Let's go to the next example. Incidentally, that example is no problem at all for communication. I'll show you why in a little bit. You can get around that problem very, very easily and I'll show you why. This is a problem you can't get around so easily. Here we have a vehicle, which is travelling, say, at 60 kilometers an hour. Person's talking on his two cell phones, has his eyes closed because something surprising is happening, there's this big reflecting wall right in front of him and he doesn't see it at all, so he's speeding into this wall. We're going to analyze this problem right before he hits the wall. We have two paths here. We have one path which is the path from here out to the vehicle, which has a length, r of t -- this is the distance away from the sending antenna to the receiving antenna. We have another path which has a length d, then it gets reflected and this distances is d minus r of t. The total length -- and you're adding up this length with this length -- is 2d minus r of t. The reason is -- do I have an extra picture there? No, I didn't make my extra pretty picture. The reason is that one way to deal with electromagnetic radiation is when you see a wall, the thing that happens is that you get a reflection which is coming back this way. The reflection has a strength which is equal to the radiation that you would get if there weren't any wall -- uhhuh except, of course, that you've changed directions. In other words, this wall has generated a new plane wave which is going backwards, which is just enough to make the electric field strength on this wall equal to zero, because we're assuming a perfectly reflecting wall.

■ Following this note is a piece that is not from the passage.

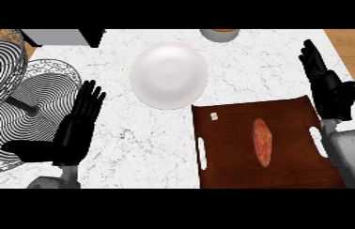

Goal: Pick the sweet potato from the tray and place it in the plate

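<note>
A long reddish-brown sweet potato (261, 142) lies lengthwise in the middle of a dark wooden tray (229, 169) at the lower right of the marble counter. A white plate (168, 75) sits just beyond the tray's far left corner. My right hand (327, 85) is open, fingers straight and pointing away, at the tray's far right corner, off to the right of the sweet potato. At the lower left, my left hand (73, 129) rests open and holds nothing.
A black wire rack (31, 94) stands at the left edge, partly behind my left hand. A grey bowl (219, 34) sits at the counter's far edge. A grey box (59, 36) is at the far left corner.
</note>
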Available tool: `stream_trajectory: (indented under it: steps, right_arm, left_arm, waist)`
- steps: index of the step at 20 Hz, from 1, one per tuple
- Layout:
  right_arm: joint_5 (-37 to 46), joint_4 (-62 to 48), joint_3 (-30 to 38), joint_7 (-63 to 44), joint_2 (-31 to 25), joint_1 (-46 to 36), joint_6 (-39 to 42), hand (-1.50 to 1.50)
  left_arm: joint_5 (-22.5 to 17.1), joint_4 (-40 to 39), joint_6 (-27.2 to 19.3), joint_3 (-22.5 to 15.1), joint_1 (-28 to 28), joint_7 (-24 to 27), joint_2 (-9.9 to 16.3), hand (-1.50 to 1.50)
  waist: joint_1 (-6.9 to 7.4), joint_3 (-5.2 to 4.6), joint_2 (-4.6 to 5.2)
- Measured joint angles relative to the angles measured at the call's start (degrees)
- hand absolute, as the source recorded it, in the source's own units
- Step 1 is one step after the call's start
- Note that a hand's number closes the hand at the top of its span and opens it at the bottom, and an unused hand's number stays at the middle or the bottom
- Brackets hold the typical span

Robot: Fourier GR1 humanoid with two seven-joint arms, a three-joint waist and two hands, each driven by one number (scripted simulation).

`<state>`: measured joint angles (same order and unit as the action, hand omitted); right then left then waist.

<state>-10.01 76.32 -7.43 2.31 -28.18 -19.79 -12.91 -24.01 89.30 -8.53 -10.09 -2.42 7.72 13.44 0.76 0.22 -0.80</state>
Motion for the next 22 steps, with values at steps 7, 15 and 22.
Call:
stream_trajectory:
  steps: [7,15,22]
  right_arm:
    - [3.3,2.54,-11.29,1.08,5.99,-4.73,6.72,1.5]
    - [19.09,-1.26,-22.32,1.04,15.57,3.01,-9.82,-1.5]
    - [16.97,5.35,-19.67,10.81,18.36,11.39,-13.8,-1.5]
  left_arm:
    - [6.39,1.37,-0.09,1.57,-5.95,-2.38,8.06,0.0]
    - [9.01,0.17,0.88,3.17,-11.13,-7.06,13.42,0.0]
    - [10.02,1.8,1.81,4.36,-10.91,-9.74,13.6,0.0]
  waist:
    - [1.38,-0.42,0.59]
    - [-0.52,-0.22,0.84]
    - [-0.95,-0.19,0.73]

You can satisfy Maxwell's equations by having this incoming electromagnetic wave. You would like to have an outgoing electromagnetic wave, but you can't do that because there's no way for the wave to get through it. The only way you can do it is to generate a new wave, which is moving backwards, which cancels out the incoming wave right at this point. We really have a path here of length 2d minus r of t and as a result of that, the electric wave has two components. One is the component we were dealing with before where there's this Doppler shift because this is moving away from the sending antenna. The other term -- in fact, we are moving closer to the wall and the distance in this path is getting shorter and shorter as doom approaches. Here we have a positive Doppler shift. Here we have a negative Doppler shift and we have these junk terms in both places. One is fr 0 over c. One is 2d minus rc over c. Here we have r0 plus vt. Here we have 2d minus r0 zero minus v.t.. As we said before, this term and this term are not changing very rapidly. It makes it a little easier to analyze this if we say, let's suppose that this is equal to this. In other words, we'd like to look at this right before the car strikes the wall. That also is where this approximation is best because for those of you who have studied electromagnetism, you know that if a plane wave impinges on a wall, funny things happen.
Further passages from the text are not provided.